◆ Activity
Nothing in the listing may be skipped; transcribe all of it as written.
(Beginning of Given information)
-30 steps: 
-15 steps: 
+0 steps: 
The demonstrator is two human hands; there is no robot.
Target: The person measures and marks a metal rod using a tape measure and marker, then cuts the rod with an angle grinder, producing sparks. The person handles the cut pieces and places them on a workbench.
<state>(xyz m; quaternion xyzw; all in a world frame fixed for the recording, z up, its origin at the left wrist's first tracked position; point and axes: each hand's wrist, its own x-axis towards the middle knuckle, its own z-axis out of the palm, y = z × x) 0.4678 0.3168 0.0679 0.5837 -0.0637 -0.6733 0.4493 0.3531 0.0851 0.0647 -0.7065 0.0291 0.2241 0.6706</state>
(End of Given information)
◆ Response to this task
-30 steps: 
-15 steps: 
+0 steps: 
The demonstrator is two human hands; there is no robot.
Target: The person measures and marks a metal rod using a tape measure and marker, then cuts the rod with an angle grinder, producing sparks. The person handles the cut pieces and places them on a workbench.
<state>(xyz m; quaternion xyzw; all in a world frame fixed for the recording, z up, its origin at the left wrist's first tracked position; point and axes: each hand's wrist, its own x-axis towards the middle knuckle, its own z-axis out of the palm, y = z × x) 0.4678 0.3168 0.0679 0.5837 -0.0637 -0.6733 0.4493 0.3531 0.0851 0.0647 -0.7065 0.0291 0.2241 0.6706</state>

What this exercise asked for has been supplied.